Exemple : si un copropriétaire a installé dans les dix dernières années des doubles vitrages de moins bonne performance que ceux que l’AG a décidé d’installer, doit-on considérer :
- qu’il s’agit de travaux équivalents ? En effet ce copropriétaire a déjà installé des doubles vitrages ;
- qu’il ne s’agit pas de travaux équivalents ? En effet, la performance de doubles vitrages vieux de 10 ans est bien moindre (grosso modo différence de performance d’environ 40 à 60 %) que les doubles vitrages actuels (dont la performance ne cesse progresser).

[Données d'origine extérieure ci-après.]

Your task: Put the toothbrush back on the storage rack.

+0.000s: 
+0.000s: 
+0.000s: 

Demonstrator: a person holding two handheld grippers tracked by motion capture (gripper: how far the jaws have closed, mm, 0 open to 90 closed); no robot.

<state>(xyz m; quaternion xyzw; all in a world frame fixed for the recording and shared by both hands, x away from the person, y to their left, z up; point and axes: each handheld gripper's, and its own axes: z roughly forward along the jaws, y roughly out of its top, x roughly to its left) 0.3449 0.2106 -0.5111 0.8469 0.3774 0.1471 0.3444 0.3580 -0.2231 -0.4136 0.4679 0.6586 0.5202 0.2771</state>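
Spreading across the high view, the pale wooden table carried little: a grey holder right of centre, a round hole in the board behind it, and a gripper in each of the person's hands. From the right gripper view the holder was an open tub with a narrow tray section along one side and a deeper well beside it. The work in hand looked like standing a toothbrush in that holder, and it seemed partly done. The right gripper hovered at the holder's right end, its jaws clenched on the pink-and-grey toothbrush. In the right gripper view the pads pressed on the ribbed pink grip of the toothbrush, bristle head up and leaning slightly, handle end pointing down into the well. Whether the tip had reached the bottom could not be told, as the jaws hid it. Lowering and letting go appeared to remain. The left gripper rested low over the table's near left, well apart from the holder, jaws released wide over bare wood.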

Le terme d’équivalence sera donc interprété par chacun à sa convenance, ce qui est tout de même assez singulier. Cela veut dire qu’un copropriétaire dont les fenêtres sont équipées d’un double vitrage peu performant datant d’il y a huit ans peut refuser de changer sa fenêtre. Mais cela veut aussi dire que l’on peut prendre au mot ce copropriétaire en considérant son double vitrage comme suffisamment performant, et équilibrer le réseau de chauffage en conséquence (le risque pour ce copropriétaire étant d’avoir froid…).
Comme on le voit le silence incompréhensible du décret sur ce point est lourd de conséquences.
4. La maîtrise d’ouvrage
Autre grosse difficulté concernant les travaux d’intérêt collectif sur parties privatives : le décret précise que « les copropriétaires concernés sont tenus de les réaliser ».
Or la loi stipule, au contraire, que pour ces travaux « le syndicat exerce les pouvoirs du maître d’ouvrage jusqu’à réception des travaux ». Le décret contredit donc la loi. Cette disposition du décret est donc (à proprement parler) illégale et - une fois encore -lourde de conséquences.
En effet, en stipulant que c’est chaque copropriétaire qui « fait » les travaux dans un délai raisonnable (donc un délai qu’il choisit) le décret laisse la direction des opérations à chacun, ce qui paraît totalement fantaisiste. Cela veut-il dire que chacun va « choisir » - par exemple - ses fenêtres, les commander de son côté et décider avec l’entreprise choisie (par lui seul ?) du jour où il fera procéder aux travaux.
Comment cela est-il compatible avec la loi qui précise que le syndicat des copropriétaires est « maître d’ouvrage » ?
Plus difficile encore : comment agir contre un copropriétaire qui ne fera rien ? Le syndicat des copropriétaires pourra-t-il simplement se « substituer » à lui ? Faudra-t-il engager une action judiciaire à son encontre pour l’obliger « à faire lui-même » ?
Encore plus curieux : alors que le décret précise que le syndicat des copropriétaires n’est plus concerné par la réalisation des travaux (qui concerne le seul copropriétaire), voilà que ce même décret inique néanmoins que le syndicat des copropriétaires « réceptionne » les travaux ? Or chacun sait qu’on ne peut réceptionner correctement que des travaux qu’on a pu suivre (surtout en matière d’étanchéité).
Bref, le décret semble non seulement déconnecté de la loi, mais aussi de la réalité... Et ce qui devait être une évolution facilitant les opérations groupées risque de se transformer en cauchemar collectif.
V. Comment résoudre les « discordances » entre loi et décret ?
Nous pensons qu’il est impossible de laisser la situation en l’état, étant donné les problèmes pratiques qui vont se poser et qui sont évoqués précédemment. C’est pourquoi nous avons décidé de saisir en urgence les ministères concernés et le Premier Ministre, signataire du décret pour demander une clarification urgente voire une correction du décret.
Nous vous tiendrons informés naturellement.